Bill Russell is the CIO of St. Joseph Health, an Irvine, Calif.-based integrated healthcare delivery system that encompasses 14 acute care hospitals, home health agencies, hospice care, outpatient services, skilled nursing facilities, community clinics and physician organizations. A 20-year veteran of the rapidly evolving information technology sector, he is a graduate of Moravian College in Bethlehem, Pa., and has completed executive education courses and healthcare IT leadership training at the Harvard School of Public Health in Cambridge, Mass.

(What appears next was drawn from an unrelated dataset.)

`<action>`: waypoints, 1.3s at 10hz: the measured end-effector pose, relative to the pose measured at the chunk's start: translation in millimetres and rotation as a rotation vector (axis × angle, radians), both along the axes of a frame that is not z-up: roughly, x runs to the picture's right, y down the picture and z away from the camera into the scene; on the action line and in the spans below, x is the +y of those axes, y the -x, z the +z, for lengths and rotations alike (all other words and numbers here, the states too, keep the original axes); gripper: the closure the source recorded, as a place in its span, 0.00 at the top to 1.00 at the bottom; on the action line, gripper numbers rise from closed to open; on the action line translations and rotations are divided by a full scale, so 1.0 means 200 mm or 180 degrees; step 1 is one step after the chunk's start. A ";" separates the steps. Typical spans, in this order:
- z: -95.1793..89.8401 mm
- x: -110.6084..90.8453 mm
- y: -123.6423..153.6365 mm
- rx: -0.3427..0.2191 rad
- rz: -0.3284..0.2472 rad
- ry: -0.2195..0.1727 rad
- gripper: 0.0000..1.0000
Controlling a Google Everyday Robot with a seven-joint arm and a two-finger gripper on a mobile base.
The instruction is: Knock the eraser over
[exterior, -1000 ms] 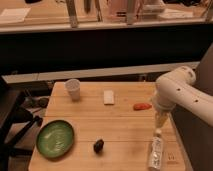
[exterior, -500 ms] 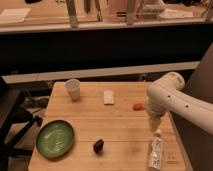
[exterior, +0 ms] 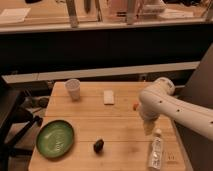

Q. What's the one promise of mHealth that will drive the most adoption over the coming year?
A. The thing we are most excited about is extending the relationship between the provider and the consumer who at times is a patient. We can envision a dialogue to be opened up across digital channels that will enhance this trusted relationship. The provider will receive more detailed information from the consumer delivered from the various sensors that are employed and the consumer will receive information and guidance across many interactions rather than an annual visit. This will move us beyond the walls of the system.
Q. What mHealth technology will become ubiquitous in the next 5 years? Why?
A. Sensors will be everywhere - on your wrist, on your phone, in your medication, in food perhaps. This is already happening, but it will accelerate generating a mountain of new data to sift through.
Q. What's the most cutting-edge application you're seeing now? What other innovations might we see in the near future?
A. Most of what we are seeing now would not be considered cutting-edge. We are seeing existing technologies being applied in new ways. When you think about Uber, there is really nothing new there except the application of the various technologies that were already readily available in each phone. In the same way we are seeing creative application of existing technology. We have several home health pilots for our complex and chronic care patients which are showing fantastic results in preventing readmissions and allowing patients to live more mobile and healthier lives.
Q. What mHealth tool or trend will likely die out or fail?
A. We will look back at some of the fitness trackers and laugh in five years, but they are the pioneers today. My parents each got a fitness tracker for Christmas and they are extremely excited. These technologies are introducing them to a world where we monitor ourselves daily and interact socially about our health and wellness, which is exciting and shows real promise. Positive social pressure to live a healthy lifestyle from those closest to us will do more for healthcare in the U.S. than any new hospital robot.